If I could consistently get links that turned out looking like yours, I think I'd make sausage more often!

Rich
 
That's some super looking sausage. Will be trying my hand at sausage making in the near future.
 
Thanks for the compliments!

Rich - I used the coarse plate for the KA grinder, and ground once. I used lean meat, and then there's an Asian grocery store in my area that sells ground pork fat for $1/lb. It comes in a meat pack and is very coarsely ground (beads or chunks about 1/4" thick). After weighing the fat comparable to the meat, I crumbled the fat with my hands into chunks about the size of the meat cubes. I mixed it in with the meat as I ground it. Then in a red plastic bowl (the ones my kids use to eat popcorn) I mixed everything.

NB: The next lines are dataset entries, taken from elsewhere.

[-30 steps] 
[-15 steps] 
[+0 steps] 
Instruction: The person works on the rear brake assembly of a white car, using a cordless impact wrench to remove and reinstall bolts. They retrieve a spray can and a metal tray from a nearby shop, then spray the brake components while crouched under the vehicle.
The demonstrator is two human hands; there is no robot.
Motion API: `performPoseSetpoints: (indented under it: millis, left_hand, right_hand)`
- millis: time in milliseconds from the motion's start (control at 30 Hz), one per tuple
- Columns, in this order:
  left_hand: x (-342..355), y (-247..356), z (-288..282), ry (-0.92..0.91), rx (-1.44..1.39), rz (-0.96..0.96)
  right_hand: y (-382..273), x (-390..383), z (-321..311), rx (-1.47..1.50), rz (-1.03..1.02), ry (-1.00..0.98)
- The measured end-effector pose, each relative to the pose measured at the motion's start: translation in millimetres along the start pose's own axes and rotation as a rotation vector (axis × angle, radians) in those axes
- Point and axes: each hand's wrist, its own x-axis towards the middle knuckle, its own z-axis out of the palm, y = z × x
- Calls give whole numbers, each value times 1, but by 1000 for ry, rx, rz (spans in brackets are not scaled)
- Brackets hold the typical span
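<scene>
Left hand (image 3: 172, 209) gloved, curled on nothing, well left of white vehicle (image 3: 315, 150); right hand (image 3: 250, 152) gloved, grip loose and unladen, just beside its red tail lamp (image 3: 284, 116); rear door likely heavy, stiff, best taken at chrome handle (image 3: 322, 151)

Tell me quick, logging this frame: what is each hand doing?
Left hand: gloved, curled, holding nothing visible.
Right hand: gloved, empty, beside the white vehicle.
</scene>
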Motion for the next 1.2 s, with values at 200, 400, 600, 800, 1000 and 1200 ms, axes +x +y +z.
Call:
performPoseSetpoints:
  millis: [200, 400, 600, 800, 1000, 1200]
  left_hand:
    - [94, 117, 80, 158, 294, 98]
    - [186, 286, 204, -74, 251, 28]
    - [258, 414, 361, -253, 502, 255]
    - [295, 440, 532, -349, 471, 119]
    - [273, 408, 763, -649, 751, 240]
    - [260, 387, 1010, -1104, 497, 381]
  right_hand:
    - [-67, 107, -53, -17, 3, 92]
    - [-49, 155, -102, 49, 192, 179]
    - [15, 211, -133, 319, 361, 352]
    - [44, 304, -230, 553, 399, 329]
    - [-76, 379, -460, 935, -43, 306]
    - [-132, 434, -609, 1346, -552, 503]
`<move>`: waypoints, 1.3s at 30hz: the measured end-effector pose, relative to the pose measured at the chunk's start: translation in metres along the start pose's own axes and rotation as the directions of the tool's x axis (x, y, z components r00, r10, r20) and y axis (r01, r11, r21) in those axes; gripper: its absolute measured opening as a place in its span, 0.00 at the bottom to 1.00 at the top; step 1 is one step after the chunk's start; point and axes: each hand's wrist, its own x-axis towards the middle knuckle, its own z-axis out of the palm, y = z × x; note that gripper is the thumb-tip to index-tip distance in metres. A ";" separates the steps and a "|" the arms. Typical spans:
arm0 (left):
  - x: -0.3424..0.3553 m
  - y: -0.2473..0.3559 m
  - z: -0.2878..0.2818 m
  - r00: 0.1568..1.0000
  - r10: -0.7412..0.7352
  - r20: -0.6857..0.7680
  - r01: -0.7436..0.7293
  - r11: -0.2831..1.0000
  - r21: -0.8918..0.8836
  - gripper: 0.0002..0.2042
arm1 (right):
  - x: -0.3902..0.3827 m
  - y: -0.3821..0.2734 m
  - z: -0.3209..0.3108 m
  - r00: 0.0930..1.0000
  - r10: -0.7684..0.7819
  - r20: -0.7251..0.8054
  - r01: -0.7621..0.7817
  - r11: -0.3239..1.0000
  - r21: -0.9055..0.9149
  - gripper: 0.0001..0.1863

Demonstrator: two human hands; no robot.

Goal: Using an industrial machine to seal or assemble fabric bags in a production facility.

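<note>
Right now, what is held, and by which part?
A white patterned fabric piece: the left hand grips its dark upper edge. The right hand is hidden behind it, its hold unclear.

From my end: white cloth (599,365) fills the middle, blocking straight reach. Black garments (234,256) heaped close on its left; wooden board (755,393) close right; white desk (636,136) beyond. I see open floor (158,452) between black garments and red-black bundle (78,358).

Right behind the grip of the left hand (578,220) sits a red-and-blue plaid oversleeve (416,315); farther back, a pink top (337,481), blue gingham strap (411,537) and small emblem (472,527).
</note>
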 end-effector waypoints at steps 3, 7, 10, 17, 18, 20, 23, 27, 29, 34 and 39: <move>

I weighed out all of the spices, curing agent, etc. and mixed it with the required amount of ice water. It was kind of a slurry that I dumped over the meat, then with gloved hands kneaded it by hand until it was well mixed. 30 minutes in the freezer, then into the stuffer.
 
Ethan nice job on the sausage. It looks delicious. I love making sausage. It is so labor intensive that we haven't made it in a long time. But our homemade sausage is always better than grocery store sausage. I love to watch You Tube videos on sausage making. There are a lot of cool techniques and really cool smokers.